Here's a few other new developments:

--The New York Times earlier this month gave full treatment to the saga of Fred: The Movie, which has grown out of a teenager's YouTube series seen by 70 million in the past four years. The film version is written by David A. Goodman, an executive producer of Family Guy, and started filming in November.

--Well-known actor (Sideways etc.) Thomas Haden Church is starring in a new FearNet web series, Zombie Roadkill. He plays a park ranger who partners with a teen (David Dorfman).

--A series I hailed in one of my earlier columns, Crossroads Films' Old Friends -- Starring Tim Curcio and Nick Ross -- has been picked up by the Independent web and mobile video content platform Babelgum. It just started re-airing its Season One and will debut Season Two on January 10.

--Ashton Kutcher's canceled CW show The Beautiful Life: TBL has found new life online, as "Katalyst has scored HP as a sponsor and released the rest of the season on YouTube," TubeFilter notes. "There were only five episodes done (and two aired) when it got the axe. "What we feel like we're doing is creating, in some ways, an industry first," Kutcher told Reuters. "A show that couldn't find its legs on television, we believe can find its legs on the Web."

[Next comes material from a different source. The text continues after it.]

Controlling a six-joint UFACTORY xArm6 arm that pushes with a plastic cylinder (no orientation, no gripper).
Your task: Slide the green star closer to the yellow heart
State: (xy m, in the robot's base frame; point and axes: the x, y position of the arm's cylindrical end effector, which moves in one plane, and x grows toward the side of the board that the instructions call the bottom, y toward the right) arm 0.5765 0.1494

--Koldcast TV, which has released several good series this fall, wanted more exposure for its lineup at its regular channels, and so started a blog filled with news and fun features. Zoom: Page views went through the roof.

-- Ex-Disney honcho Michael Eisner got his Web production start-up Vuguru a multimillion-dollar capital injection from a unit of Canada's Rogers Communications Inc.

My son's second Web series, MacAwesome, proved to be one of the most popular of the autumn and is aiming for a rare second season.

Just this weekend I've launched the trailer for my own first Web series, "An Incompleat History of Rock 'n Roll." It will trace the past 60 years of rock, with special emphasis, fun anecdotes and clips drawn from my years as #2 editor at the legendary Crawdaddy throughout the 1970s. Watch the trailer here. Enjoy the Orbison, Dylan and Springsteen clips. David Wild of Rolling Stone, posting here, just picked it as "the most promising upcoming Web music series."

And don't forget to keep rocking, and watching web videos, in the free world.